Bir davada haklı çıkabilmek için soyut veya genel hatlarıyla bir iddiayı ortaya koymak yeterli değildir. Aynı zamanda bu iddiaların, ispata elverişli hale getirilerek zaman, mekân ve içerik olarak somutlaştırılması gerekir. En azından iddianın araştırılabilmesine yönelik somut bilgi ve açıklamaların sunulması gerekir.İddia somutlaştırıldıktan sonra hâkim ve karşı taraf, bunun üzerinden savunma ve yargılama yapabilecektir. Soyut iddialar ve vakıalar üzerinden değerlendirme yapılması mümkün değildir.
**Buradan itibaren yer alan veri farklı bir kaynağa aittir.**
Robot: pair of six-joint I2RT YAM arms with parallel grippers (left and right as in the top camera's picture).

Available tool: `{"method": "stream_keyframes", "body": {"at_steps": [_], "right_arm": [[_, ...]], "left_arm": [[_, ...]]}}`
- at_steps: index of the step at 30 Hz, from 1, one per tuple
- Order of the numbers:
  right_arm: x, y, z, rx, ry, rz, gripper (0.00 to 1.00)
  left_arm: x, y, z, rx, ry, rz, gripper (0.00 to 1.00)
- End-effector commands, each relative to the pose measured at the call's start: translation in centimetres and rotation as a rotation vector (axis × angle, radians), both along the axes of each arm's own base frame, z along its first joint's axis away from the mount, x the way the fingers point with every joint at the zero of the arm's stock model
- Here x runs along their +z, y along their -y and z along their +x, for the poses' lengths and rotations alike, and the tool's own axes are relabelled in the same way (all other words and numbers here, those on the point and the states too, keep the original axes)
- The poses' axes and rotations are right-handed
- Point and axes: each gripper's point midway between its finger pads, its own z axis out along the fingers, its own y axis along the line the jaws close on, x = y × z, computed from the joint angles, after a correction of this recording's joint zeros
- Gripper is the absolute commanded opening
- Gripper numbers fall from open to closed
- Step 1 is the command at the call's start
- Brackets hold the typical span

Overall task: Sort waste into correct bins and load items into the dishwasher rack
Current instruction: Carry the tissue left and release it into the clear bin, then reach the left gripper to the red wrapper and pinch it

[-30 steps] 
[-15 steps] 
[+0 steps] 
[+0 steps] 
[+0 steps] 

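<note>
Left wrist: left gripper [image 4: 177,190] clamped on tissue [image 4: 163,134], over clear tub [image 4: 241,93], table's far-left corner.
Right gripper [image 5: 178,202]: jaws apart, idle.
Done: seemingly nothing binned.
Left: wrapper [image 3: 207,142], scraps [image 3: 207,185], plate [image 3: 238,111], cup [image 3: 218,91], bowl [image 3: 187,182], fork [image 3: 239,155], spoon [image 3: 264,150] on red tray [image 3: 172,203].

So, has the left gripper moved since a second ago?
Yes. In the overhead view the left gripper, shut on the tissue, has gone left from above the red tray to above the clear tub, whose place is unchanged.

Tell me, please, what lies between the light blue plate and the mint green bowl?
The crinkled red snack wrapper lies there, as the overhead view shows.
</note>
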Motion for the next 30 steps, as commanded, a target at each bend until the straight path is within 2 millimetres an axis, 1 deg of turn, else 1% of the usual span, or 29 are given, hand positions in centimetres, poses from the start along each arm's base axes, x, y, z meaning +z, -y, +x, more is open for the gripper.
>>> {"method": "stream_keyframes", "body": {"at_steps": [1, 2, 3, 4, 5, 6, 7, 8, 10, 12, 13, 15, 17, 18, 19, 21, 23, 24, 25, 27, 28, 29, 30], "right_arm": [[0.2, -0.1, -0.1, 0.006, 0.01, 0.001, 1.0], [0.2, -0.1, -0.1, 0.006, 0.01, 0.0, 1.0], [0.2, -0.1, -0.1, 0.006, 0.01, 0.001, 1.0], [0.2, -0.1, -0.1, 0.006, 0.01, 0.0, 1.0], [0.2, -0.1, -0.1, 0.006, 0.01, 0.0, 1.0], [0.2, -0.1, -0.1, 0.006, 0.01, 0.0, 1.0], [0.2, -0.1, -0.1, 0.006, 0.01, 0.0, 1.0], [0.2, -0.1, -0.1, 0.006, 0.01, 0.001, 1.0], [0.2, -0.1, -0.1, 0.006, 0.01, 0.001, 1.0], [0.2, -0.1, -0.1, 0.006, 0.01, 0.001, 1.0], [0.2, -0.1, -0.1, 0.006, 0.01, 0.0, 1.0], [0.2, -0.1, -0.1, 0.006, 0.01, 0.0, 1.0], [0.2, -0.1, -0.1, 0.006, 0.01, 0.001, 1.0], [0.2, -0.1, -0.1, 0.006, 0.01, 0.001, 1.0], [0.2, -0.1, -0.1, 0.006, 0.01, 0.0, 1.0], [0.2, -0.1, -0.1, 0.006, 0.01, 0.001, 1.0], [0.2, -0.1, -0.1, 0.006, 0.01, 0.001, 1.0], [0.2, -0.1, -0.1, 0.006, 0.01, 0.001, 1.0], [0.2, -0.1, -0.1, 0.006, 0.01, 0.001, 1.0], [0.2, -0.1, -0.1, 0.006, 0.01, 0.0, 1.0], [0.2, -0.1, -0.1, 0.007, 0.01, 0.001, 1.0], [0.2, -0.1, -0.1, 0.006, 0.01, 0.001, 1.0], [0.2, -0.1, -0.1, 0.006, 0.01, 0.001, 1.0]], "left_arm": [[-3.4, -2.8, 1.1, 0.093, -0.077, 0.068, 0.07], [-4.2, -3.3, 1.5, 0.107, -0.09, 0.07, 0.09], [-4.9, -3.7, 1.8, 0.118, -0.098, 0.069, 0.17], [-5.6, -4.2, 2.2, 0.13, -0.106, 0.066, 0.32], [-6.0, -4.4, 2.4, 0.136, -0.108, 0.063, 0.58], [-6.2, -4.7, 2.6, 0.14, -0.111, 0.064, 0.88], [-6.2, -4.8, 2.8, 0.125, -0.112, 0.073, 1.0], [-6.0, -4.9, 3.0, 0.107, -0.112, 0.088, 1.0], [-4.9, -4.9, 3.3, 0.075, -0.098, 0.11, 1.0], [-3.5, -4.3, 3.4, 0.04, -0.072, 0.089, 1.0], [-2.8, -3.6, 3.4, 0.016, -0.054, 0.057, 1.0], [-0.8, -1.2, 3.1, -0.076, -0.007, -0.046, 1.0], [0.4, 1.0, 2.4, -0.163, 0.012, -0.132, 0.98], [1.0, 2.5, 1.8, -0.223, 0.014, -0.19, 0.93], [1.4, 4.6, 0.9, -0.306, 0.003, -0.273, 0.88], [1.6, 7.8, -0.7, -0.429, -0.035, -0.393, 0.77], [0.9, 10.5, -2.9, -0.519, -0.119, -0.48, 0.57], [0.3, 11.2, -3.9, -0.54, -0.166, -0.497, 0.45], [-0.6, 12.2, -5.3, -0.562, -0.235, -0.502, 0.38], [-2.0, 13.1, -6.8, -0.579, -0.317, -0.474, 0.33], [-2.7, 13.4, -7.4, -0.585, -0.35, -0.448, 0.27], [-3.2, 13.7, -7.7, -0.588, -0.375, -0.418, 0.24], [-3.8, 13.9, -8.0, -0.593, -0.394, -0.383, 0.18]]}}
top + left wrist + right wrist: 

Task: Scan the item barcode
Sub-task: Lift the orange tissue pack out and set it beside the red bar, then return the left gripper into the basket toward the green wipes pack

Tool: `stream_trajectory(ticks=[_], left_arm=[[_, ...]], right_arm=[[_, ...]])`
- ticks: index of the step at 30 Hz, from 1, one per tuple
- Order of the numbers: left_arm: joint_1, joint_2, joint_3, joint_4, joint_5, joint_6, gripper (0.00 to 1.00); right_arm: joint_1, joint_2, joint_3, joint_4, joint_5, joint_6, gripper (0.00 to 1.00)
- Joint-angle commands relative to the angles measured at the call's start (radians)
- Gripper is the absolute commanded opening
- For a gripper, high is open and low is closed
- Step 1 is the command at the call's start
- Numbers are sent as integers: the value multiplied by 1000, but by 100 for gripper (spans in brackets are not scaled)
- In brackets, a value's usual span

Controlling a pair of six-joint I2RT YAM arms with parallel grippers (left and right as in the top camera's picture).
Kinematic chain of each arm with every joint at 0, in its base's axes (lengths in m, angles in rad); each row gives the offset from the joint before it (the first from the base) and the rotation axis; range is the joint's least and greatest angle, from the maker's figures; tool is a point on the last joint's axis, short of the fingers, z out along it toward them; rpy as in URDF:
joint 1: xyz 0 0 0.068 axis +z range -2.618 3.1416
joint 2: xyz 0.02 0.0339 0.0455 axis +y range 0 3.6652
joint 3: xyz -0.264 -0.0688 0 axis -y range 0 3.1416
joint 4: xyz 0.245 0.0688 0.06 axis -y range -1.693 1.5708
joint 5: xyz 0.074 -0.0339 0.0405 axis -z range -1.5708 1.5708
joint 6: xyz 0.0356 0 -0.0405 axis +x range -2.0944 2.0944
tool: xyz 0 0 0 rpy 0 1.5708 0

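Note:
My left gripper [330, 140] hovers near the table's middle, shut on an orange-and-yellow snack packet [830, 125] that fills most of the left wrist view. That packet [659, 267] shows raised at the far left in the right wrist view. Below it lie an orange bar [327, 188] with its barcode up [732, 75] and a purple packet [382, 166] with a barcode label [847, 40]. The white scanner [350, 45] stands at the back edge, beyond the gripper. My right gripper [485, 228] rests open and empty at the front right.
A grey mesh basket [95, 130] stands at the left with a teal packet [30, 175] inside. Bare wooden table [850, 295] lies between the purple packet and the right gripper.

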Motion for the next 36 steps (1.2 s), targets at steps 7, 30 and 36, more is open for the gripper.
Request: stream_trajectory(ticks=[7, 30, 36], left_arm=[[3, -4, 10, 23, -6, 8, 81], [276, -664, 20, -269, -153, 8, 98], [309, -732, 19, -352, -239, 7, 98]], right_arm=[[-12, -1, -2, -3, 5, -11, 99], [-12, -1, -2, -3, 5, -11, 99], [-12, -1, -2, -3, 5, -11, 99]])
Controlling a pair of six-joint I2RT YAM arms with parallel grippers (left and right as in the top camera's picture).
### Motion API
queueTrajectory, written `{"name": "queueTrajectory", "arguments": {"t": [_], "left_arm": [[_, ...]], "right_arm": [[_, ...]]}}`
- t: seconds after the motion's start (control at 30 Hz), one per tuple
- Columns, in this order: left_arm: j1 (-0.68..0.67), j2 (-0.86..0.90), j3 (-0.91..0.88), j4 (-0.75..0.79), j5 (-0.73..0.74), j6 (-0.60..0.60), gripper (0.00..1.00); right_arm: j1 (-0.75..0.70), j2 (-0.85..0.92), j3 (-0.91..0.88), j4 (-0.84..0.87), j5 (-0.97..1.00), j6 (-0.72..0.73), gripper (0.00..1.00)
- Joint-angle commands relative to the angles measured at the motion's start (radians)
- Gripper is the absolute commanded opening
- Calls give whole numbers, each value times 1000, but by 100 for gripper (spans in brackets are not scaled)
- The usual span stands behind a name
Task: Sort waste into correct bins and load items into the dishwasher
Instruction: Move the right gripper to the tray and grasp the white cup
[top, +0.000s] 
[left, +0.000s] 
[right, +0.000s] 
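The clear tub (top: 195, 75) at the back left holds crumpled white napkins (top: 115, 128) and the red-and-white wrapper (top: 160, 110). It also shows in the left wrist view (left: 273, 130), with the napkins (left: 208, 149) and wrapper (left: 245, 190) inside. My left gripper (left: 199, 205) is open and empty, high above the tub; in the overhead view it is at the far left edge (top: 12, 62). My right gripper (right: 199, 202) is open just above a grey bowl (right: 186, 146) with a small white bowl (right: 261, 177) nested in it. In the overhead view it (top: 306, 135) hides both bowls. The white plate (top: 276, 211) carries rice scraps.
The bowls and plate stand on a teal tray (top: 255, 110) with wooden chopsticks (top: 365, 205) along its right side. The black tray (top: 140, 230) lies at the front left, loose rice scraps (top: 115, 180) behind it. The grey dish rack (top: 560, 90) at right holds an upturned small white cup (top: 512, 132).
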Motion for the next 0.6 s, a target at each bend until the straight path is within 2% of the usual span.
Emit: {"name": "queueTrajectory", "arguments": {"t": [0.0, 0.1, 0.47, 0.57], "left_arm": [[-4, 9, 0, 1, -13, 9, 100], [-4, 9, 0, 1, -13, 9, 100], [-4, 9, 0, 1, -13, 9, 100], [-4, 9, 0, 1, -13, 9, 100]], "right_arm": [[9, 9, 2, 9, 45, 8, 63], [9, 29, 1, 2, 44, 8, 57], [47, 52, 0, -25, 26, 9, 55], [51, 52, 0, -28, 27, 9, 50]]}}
Somutlaştırma yükü, genel anlamda tarafların açıklama ödevinin bir parçası ve layihalar teatisi aşamasındaki tezahür şeklidir. Somutlaştırma yükü, basit yargılama ve kendiliğinden araştırma ilkesinin uygulandığı davalarda da geçerlidir.
HMK m. 31 gereğince, Hâkim, uyuşmazlığın aydınlatılmasının zorunlu kıldığı durumlarda, maddi veya hukuki açıdan belirsiz yahut çelişkili gördüğü hususlar hakkında, taraflara açıklama yaptırabilir; soru sorabilir; delil gösterilmesini isteyebilir. Davaya konu talebin somutlaştırılmaması halinde önce hâkim, m. 31 ve 119/1-e gereğince davayı aydınlatma ödevi ve ön incelemedeki görevi gereği, somut olmayan hususların belirlenmesini davacıdan istemeli, gerekirse tarafa açıklattırma yaptırmalı, bu eksiklik giderildikten sonra yargılamaya devam etmelidir.
Mahkemece, davacıya; davalı şirket ile dahili davalı şirkette hangi sürelerde hangi görevlerde çalıştığı hususu açıklattırılmalı, davalı şirket ile dahili davalı şirket için temin edilen ticaret sicil kayıtlarındaki bilgiler de gözetilmek üzere aralarında organik bağ olup olmadığı hususunda araştırma yapılmalı, davalı işyerlerinin bordrolarında uyuşmazlığa konu dönemin tamamını kapsar şekilde çalışması bulunan bordro tanıkları re’sen belirlenerek beyanlarına başvurulmalı; talep edilen döneme ilişkin bordro tanıklarına ulaşılamadığı takdirde sigortalı ile birlikte çalışan kişiler ile aynı çevrede işyeri olan işveren ya da bu işverenlerin çalıştırdığı kişiler re’sen saptanarak bilgi ve görgülerine başvurulmalı, bu dosyada bilgi ve görgüsüne başvurulan tanık anlatımları karşılaştırılmalı, varsa çelişki giderilmeli, deliller hep birlikte değerlendirilip, takdir edilerek varılacak sonuç uyarınca bir karar verilmelidir.
Kabule göre de, askerlik dönemini kapsar şekilde karar verilmiş olması hatalıdır.
Mahkemenin, yukarıda açıklanan maddi ve hukuki esaslar doğrultusunda yargılama yaparak elde edilecek sonuca göre karar vermesi gerekirken, yazılı şekilde hüküm kurması, usul ve yasaya aykırı olup, bozma nedenidir.
O hâlde, taraf vekillerinin bu yönleri amaçlayan temyiz itirazları kabul edilmeli ve hüküm bozulmalıdır.
SONUÇ: Temyiz edilen hükmün yukarıda açıklanan nedenlerle BOZULMASINA, temyiz harcının istek halinde davacı ve davalı şirketlere iadesine, 29.06.2020 gününde oybirliğiyle karar verildi.